REQUIRED WORK
The required output is every line from the beginning of the entries below through the line that includes "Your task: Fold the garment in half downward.", copied exactly.

MATERIAL SUPPLIED
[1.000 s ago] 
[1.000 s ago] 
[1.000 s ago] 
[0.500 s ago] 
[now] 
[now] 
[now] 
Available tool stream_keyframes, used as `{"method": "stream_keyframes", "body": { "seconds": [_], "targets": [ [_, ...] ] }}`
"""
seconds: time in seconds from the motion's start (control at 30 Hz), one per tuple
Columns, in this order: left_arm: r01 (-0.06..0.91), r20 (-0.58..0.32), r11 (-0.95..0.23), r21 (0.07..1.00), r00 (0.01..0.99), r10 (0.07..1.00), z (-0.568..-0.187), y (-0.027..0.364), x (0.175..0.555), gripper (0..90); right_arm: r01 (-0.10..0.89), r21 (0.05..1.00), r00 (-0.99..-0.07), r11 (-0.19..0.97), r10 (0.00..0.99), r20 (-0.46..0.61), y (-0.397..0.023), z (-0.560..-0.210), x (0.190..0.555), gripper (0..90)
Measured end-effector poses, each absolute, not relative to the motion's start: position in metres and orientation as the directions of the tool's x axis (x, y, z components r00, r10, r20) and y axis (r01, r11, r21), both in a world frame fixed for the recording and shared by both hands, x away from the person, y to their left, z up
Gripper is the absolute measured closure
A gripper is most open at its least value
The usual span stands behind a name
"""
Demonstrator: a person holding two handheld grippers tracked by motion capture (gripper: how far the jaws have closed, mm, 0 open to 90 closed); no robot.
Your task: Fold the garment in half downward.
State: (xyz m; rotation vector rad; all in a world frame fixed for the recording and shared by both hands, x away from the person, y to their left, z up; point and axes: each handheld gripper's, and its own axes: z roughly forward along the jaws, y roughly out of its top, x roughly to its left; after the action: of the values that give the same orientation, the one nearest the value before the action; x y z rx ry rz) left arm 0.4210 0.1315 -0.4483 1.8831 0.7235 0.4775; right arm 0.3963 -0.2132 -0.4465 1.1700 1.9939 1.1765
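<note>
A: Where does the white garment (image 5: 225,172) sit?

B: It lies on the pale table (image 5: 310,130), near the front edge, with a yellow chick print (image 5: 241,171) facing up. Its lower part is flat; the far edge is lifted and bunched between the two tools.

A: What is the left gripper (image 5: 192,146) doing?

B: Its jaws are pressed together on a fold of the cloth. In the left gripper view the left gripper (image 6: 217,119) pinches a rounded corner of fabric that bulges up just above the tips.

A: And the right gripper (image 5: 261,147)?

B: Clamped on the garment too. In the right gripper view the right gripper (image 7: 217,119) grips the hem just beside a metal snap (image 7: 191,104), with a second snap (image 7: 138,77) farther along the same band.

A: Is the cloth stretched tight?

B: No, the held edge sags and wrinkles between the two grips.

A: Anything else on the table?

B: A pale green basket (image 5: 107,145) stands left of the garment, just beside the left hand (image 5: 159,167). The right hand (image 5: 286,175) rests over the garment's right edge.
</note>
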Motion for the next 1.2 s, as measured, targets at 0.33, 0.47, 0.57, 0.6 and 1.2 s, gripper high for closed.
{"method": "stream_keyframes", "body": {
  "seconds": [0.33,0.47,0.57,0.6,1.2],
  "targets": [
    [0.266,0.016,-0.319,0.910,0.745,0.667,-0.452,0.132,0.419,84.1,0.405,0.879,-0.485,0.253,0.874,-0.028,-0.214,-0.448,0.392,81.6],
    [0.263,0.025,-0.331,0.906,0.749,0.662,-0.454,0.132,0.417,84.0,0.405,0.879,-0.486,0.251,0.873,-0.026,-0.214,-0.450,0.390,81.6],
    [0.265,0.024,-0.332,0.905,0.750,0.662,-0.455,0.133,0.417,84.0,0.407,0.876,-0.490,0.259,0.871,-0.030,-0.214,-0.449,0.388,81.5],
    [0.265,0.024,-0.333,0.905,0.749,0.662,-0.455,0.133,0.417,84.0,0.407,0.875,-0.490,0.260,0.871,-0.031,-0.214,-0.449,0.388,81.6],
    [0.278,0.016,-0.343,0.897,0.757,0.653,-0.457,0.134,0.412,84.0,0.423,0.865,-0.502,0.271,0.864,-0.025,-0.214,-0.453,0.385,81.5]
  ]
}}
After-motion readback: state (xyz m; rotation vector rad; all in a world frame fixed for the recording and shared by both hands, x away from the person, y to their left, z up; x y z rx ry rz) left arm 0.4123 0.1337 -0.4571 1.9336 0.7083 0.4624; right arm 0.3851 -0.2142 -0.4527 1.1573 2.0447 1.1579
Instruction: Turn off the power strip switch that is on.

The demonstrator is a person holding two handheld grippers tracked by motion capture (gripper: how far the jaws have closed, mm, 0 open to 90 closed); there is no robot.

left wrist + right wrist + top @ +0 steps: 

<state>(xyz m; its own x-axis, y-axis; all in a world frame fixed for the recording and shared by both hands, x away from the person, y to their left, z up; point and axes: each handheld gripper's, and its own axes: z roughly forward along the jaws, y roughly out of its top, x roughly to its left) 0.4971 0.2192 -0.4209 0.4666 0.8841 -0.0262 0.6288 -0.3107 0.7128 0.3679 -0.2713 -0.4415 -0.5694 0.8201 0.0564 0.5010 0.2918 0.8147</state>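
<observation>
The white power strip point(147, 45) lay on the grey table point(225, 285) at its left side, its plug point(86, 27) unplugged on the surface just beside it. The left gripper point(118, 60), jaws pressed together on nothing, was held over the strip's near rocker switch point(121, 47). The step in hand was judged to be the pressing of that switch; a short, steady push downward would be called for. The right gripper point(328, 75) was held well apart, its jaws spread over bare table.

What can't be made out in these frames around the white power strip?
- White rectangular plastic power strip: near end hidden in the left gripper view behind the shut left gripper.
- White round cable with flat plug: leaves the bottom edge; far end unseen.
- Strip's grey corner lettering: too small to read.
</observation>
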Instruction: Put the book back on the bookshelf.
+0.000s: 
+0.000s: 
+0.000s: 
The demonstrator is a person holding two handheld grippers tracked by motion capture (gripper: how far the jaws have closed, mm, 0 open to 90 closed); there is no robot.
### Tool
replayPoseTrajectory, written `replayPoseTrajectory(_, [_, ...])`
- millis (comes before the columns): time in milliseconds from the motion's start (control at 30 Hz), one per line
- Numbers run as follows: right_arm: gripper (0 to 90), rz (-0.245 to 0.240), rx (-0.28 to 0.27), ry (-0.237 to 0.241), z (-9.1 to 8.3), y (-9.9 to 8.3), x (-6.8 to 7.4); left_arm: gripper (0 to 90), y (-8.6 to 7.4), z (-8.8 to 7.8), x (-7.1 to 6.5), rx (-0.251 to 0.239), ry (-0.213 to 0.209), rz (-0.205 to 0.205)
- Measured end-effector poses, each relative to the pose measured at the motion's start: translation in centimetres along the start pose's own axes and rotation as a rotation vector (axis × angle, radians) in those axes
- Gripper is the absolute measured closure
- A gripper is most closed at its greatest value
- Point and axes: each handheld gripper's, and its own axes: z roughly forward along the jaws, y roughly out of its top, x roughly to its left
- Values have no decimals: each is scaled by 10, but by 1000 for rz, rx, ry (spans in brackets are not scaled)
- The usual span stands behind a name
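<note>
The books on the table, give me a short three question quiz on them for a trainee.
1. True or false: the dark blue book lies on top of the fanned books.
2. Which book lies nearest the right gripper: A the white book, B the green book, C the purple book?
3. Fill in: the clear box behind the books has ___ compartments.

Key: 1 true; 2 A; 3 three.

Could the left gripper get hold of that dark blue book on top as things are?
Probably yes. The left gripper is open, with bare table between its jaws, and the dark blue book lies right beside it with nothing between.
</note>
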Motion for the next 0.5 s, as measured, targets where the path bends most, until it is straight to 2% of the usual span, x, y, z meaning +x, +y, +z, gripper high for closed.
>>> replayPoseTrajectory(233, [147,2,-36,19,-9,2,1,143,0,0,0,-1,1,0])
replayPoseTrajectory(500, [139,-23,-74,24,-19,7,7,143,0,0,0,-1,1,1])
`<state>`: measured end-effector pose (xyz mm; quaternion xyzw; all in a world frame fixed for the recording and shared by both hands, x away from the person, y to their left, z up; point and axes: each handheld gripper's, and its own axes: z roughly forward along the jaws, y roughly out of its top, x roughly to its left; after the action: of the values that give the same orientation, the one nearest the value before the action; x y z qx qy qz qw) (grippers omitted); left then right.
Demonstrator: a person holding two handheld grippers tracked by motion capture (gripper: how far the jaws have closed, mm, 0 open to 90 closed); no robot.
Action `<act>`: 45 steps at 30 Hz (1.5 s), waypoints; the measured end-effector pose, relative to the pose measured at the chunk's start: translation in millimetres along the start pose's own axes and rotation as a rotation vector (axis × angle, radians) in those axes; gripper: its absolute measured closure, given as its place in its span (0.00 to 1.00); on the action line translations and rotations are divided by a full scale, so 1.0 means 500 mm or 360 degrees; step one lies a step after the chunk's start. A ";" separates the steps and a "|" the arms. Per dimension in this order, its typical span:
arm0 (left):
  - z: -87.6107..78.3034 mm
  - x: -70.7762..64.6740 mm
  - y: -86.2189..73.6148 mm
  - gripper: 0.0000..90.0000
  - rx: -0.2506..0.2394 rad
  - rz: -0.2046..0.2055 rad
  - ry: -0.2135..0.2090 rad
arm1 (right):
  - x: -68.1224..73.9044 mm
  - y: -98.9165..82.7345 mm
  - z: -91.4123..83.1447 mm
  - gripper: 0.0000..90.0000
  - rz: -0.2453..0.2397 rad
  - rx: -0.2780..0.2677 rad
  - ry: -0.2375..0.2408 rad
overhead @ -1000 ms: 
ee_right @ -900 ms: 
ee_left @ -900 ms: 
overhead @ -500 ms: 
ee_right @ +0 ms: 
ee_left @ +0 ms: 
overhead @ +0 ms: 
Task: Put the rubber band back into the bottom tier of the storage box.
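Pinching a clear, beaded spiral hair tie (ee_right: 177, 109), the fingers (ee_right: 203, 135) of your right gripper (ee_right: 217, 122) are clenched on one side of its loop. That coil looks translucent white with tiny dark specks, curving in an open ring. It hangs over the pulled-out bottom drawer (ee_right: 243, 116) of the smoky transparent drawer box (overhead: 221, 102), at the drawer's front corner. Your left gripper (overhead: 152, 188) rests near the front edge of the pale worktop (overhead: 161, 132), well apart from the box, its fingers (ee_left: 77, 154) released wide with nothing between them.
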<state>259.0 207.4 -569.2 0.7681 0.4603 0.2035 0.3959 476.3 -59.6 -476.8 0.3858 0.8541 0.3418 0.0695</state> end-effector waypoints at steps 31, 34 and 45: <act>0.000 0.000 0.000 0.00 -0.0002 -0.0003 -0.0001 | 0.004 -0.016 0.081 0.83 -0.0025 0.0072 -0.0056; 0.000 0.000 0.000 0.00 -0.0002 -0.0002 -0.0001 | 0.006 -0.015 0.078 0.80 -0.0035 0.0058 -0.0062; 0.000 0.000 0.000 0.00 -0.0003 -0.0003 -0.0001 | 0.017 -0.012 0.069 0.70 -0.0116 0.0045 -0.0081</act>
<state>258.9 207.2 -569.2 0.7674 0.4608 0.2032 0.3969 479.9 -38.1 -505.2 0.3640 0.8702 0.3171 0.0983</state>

ANSWER FOR THIS EXERCISE
[1.000 s ago] 
[1.000 s ago] 
[1.000 s ago] 
[0.500 s ago] 
[now] 
[now] 
[now] 
Available tool stream_keyframes, used as `{"method": "stream_keyframes", "body": { "seconds": [_], "targets": [ [_, ...] ] }}`
"""
seconds: time in seconds from the motion's start (control at 30 Hz), one per tuple
Columns, in this order: left_arm: r01 (-0.06..0.91), r20 (-0.58..0.32), r11 (-0.95..0.23), r21 (0.07..1.00), r00 (0.01..0.99), r10 (0.07..1.00), z (-0.568..-0.187), y (-0.027..0.364), x (0.175..0.555), gripper (0..90); right_arm: r01 (-0.10..0.89), r21 (0.05..1.00), r00 (-0.99..-0.07), r11 (-0.19..0.97), r10 (0.00..0.99), r20 (-0.46..0.61), y (-0.397..0.023), z (-0.560..-0.210), x (0.190..0.555), gripper (0..90)
Measured end-effector poses, each absolute, not relative to the motion's start: position in metres and orientation as the directions of the tool's x axis (x, y, z components r00, r10, r20) and y axis (r01, r11, r21), both in a world frame fixed for the recording and shared by both hands, x away from the person, y to their left, z up
Gripper is the absolute measured closure
A gripper is most open at its least value
The usual span stands behind a name
"""
Demonstrator: a person holding two handheld grippers tracked by motion capture (gripper: how far the jaws have closed, mm, 0 open to 90 closed); no robot.
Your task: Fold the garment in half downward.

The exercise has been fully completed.